Assignment. Go through the data from its first line and retype each line, stopping once the line containing "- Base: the" has been retyped.

Saved entries:
═══

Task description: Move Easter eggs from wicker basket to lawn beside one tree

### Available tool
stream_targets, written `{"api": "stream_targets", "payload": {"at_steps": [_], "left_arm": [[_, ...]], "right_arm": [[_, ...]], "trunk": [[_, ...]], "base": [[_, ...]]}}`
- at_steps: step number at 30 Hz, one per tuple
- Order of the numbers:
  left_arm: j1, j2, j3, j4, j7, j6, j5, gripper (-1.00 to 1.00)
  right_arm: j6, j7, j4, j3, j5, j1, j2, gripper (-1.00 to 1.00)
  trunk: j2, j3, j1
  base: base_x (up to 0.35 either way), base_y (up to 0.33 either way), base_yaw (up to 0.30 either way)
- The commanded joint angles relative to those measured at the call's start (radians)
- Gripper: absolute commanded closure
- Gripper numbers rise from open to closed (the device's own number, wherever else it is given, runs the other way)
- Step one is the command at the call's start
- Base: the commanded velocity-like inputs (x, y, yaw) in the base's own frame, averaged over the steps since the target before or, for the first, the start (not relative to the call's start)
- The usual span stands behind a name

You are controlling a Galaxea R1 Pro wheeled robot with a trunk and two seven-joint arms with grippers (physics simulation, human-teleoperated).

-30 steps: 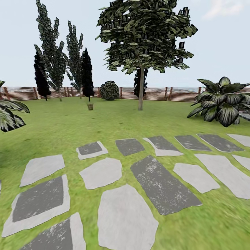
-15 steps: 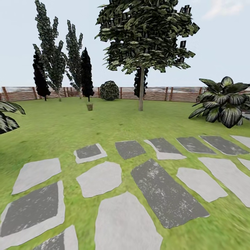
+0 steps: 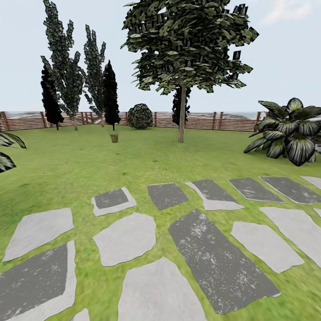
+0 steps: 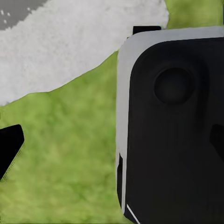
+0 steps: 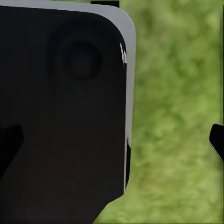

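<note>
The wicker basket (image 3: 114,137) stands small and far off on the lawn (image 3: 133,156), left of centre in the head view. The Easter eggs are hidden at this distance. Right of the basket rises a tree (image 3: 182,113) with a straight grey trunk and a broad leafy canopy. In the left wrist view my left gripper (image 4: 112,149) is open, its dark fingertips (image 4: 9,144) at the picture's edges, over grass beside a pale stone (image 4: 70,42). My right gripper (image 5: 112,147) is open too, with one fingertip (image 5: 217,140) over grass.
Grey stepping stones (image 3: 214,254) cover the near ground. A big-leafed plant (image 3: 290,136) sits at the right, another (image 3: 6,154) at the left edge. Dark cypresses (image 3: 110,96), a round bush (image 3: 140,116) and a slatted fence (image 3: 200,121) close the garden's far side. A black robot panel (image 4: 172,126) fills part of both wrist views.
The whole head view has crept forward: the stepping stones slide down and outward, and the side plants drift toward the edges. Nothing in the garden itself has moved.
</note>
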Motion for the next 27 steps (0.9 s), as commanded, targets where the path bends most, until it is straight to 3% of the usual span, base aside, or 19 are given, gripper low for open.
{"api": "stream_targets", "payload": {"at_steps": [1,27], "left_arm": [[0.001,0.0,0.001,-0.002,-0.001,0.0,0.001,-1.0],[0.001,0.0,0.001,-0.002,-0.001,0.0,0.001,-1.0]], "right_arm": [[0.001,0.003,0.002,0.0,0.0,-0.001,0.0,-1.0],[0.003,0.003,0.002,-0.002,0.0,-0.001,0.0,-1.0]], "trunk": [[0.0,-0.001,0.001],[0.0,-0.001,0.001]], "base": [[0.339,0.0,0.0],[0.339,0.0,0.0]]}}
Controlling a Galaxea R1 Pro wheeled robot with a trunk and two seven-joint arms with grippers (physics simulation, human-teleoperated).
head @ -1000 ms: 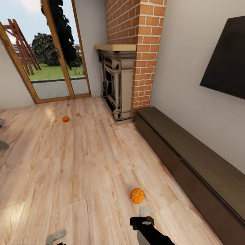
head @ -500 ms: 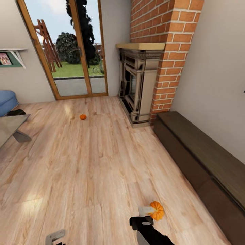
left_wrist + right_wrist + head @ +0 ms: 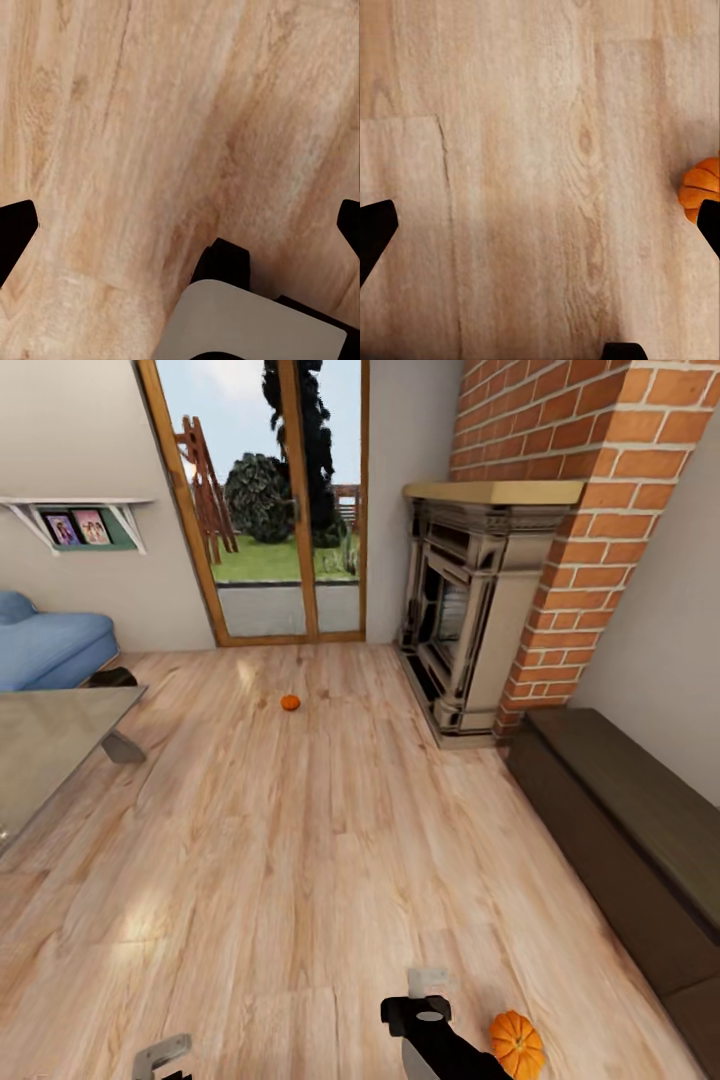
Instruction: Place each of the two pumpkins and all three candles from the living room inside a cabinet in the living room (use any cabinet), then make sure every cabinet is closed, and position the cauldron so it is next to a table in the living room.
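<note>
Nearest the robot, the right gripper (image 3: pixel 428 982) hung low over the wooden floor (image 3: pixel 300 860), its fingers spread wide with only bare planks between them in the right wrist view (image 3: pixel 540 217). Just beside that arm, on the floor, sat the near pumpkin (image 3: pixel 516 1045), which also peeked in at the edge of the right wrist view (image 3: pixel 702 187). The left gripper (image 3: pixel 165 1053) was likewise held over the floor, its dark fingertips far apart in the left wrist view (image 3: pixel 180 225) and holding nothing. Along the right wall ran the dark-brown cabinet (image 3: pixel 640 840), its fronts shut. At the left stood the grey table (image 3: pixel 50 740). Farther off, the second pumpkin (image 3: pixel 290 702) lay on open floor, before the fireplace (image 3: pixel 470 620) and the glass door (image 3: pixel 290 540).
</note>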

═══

Output for this task.
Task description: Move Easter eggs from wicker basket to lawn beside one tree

### Available tool
stream_targets, written `{"api": "stream_targets", "payload": {"at_steps": [_], "left_arm": [[_, ...]], "right_arm": [[_, ...]], "trunk": [[_, ...]], "base": [[_, ...]]}}`
- at_steps: step number at 30 Hz, one per tuple
- Order of the numbers:
  left_arm: j1, j2, j3, j4, j7, j6, j5, gripper (-1.00 to 1.00)
  right_arm: j6, j7, j4, j3, j5, j1, j2, gripper (-1.00 to 1.00)
  trunk: j2, j3, j1
  base: base_x (up to 0.35 either way), base_y (up to 0.33 either way), base_yaw (up to 0.30 either way)
- The commanded joint angles relative to those measured at the call's start (radians)
- Gripper: absolute commanded closure
- Gripper numbers rise from open to closed (the device's own number, wherever else it is given, runs the other way)
- Step one is the command at the call's start
- Base: the commanded velocity-like inputs (x, y, yaw) in the base's own frame, averaged over the steps since the target before or, for the first, the start (not relative to the call's start)

This output has come to an end.